Jeb Bush's record while serving as a two-term Florida governor offers plenty of evidence for conservatives that his credentials on the right are solid, The Wall Street Journal reported
As some debate whether his positions on education, where he has devoted years to reform, as well as on immigration, where he's been dubbed soft, make him a bad fit for the conservative wing of the Republican party, his record offers him "cover," said the Journal.
"As the two-term Republican governor of Florida, Mr. Bush was one of the country's most vaunted conservative champions," the Journal asserts, adding that as he begins to campaign, he need only to look to specifics of his leading the Sunshine State to make his case.
Bush pushed hard to expand his power while serving Florida from 1999 to 2007, dubbing his efforts as his "big, hairy, audacious goals," or "HAGS," the Journal reported.

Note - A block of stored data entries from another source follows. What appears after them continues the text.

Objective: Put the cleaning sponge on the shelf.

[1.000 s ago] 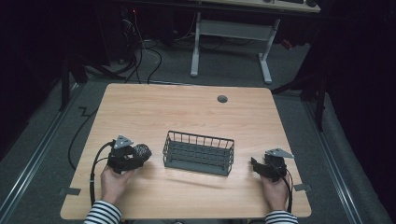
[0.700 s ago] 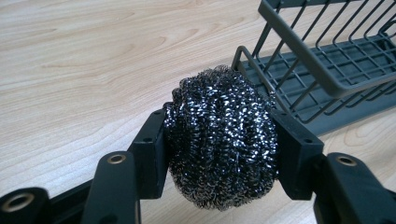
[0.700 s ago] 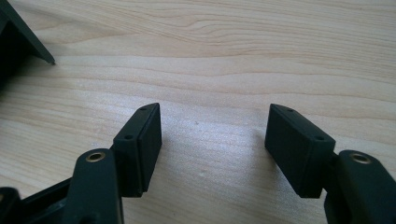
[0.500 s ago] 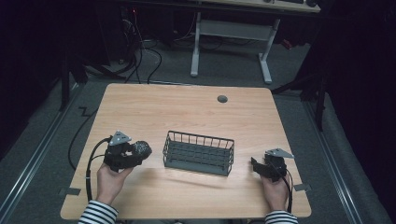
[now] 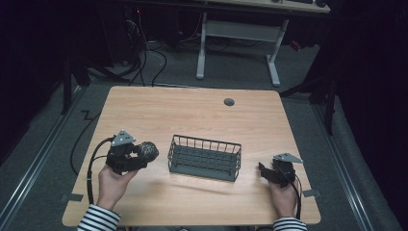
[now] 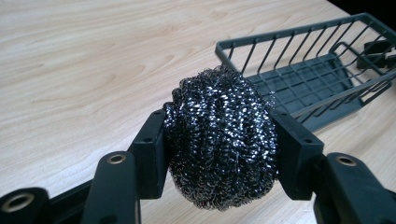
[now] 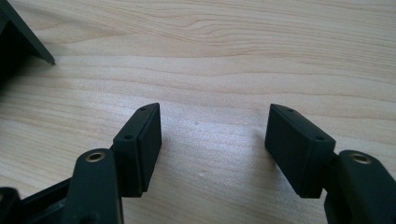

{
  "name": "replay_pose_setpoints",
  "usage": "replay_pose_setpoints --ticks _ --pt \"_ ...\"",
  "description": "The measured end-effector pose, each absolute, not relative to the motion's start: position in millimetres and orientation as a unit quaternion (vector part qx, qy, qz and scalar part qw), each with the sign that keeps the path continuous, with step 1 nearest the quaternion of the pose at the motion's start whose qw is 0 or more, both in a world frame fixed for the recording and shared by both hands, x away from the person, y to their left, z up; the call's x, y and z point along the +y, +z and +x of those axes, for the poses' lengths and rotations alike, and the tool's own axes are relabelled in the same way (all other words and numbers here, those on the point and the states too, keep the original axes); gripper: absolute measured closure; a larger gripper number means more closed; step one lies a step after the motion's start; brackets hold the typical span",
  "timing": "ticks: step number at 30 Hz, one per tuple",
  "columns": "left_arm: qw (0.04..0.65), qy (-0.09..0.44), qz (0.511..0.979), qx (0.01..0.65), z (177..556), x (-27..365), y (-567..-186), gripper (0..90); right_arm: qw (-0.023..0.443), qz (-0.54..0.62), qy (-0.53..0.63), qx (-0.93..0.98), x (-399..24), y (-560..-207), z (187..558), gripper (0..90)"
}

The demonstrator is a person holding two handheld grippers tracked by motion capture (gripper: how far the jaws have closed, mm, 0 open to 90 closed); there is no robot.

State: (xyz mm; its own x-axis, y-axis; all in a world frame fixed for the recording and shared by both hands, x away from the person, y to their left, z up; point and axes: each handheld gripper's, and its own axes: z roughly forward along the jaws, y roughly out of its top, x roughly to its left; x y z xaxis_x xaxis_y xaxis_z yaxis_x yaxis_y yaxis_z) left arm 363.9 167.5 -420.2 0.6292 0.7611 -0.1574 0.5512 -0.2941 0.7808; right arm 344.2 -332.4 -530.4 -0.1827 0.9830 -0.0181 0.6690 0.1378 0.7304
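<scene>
A dark steel-wool scouring ball (image 6: 220, 140) is pinched between the two black jaws of my left gripper (image 6: 219, 140), clear of the wooden table. From above, the same ball (image 5: 148, 151) sticks out of the left gripper (image 5: 144, 153) just left of a dark wire basket (image 5: 204, 157), whose open grid (image 6: 308, 79) lies ahead to the right in the left gripper view. The basket holds nothing. My right gripper (image 5: 263, 172) rests low at the table's right front, jaws wide apart over bare wood (image 7: 212, 140).
The light wooden table (image 5: 192, 115) has a round grommet (image 5: 229, 102) near its far edge. A basket corner (image 7: 18, 42) pokes into the right gripper view at upper left. Cables trail off both grippers toward the near edge. Beyond the table stands a white desk frame (image 5: 238, 33).
My left gripper has risen off the table with the scouring ball held in it. The right gripper and the basket have stayed where they were.
</scene>
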Motion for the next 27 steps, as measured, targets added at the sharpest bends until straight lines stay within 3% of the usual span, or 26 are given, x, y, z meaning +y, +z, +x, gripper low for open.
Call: replay_pose_setpoints --ticks 15,27 --pt "0.446 0.118 0.802 0.380 366.9 148.0 -389.4 44.8 0.260 0.583 0.301 0.708 -332.9 -530.4 344.3 36.4" --pt "0.445 0.103 0.820 0.345 374.1 110.6 -382.8 44.7 0.260 0.583 0.301 0.708 -332.9 -530.4 344.3 36.3"
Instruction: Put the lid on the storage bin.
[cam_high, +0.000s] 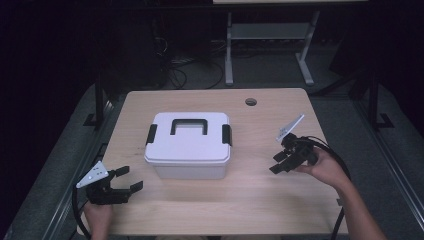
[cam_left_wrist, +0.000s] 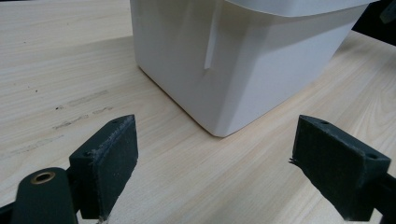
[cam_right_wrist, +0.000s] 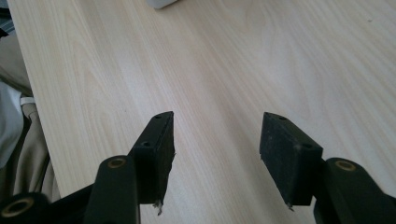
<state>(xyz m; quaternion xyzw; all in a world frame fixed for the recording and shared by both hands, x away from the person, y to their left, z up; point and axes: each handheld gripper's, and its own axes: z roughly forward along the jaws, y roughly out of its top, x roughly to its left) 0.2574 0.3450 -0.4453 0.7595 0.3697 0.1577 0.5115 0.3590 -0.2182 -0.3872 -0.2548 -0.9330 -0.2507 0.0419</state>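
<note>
Now | left tool (cam_high: 127, 178) low, level | right tool (cam_high: 280, 162) tilted down, empty

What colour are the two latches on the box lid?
Black latches on a white box; the high view shows them best.

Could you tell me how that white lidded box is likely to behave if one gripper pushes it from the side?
The white box looks like rigid plastic, so it should hold its shape. Its broad, low base suggests sliding on the smooth wooden table rather than tipping. Its black latches appear closed, so the lid probably stays on.
</note>
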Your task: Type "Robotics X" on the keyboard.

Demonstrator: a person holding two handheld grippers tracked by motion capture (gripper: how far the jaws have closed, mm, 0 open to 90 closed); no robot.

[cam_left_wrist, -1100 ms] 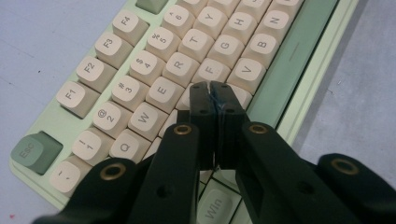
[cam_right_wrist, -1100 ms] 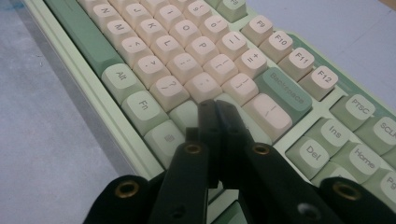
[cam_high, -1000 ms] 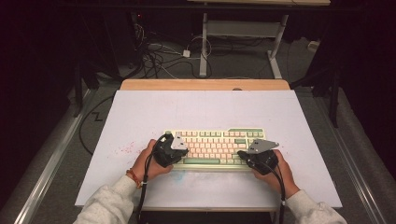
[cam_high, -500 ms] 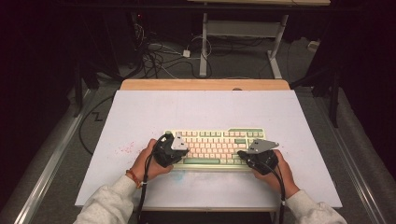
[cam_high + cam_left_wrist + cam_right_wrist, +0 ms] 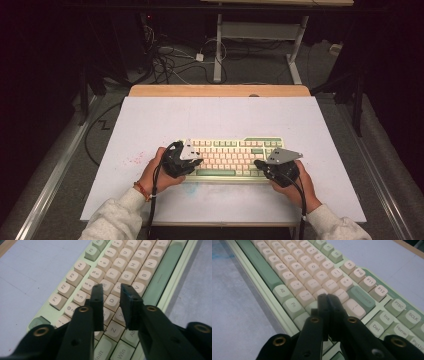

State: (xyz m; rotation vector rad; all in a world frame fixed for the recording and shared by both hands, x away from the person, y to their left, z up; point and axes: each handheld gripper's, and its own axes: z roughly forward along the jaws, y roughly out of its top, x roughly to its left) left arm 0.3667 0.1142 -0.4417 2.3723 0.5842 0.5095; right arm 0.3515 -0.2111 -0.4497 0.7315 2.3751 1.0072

"He gained sway over judicial appointments, state contracts, public schools, college admissions and budget appropriations, making him the most powerful governor in Florida history," the Journal's Beth Reinhard wrote.
"He's not running for president to be told he can't do things," Cory Tilley, who worked for Bush, told the Journal of his aggressiveness, citing his determination to bring people together and to find a way if, indeed, roadblocks persisted.
Among his successes were $19 billion in tax cuts, a Medicaid overhaul and a school voucher program that did not survive a court challenge, but one he doubled-back on to save through private finances, the Journal said. "He was willing to take on conservative reforms that no one else would touch at that time," his first-term policy director Brian Yablonski told the Journal.
Bush, in the early days of exploring a campaign, has sought to be transparent, releasing thousands of emails during his time as governor in an effort to put his experience and mindset on the table for a clear review. Their candor exposes a penchant for engagement and also straight talk, The New York Times said
, as Bush seeks to set himself apart from his family's political legacy.
A new CNN poll
, which asked voters whether a list of potential candidates represented the future or the past, found that 64 people saw Bush as representing the past.
By contrast, 50 percent said the likely Democrat front-runner, Hillary Clinton, represented the future, while 48 percent also put her in the past.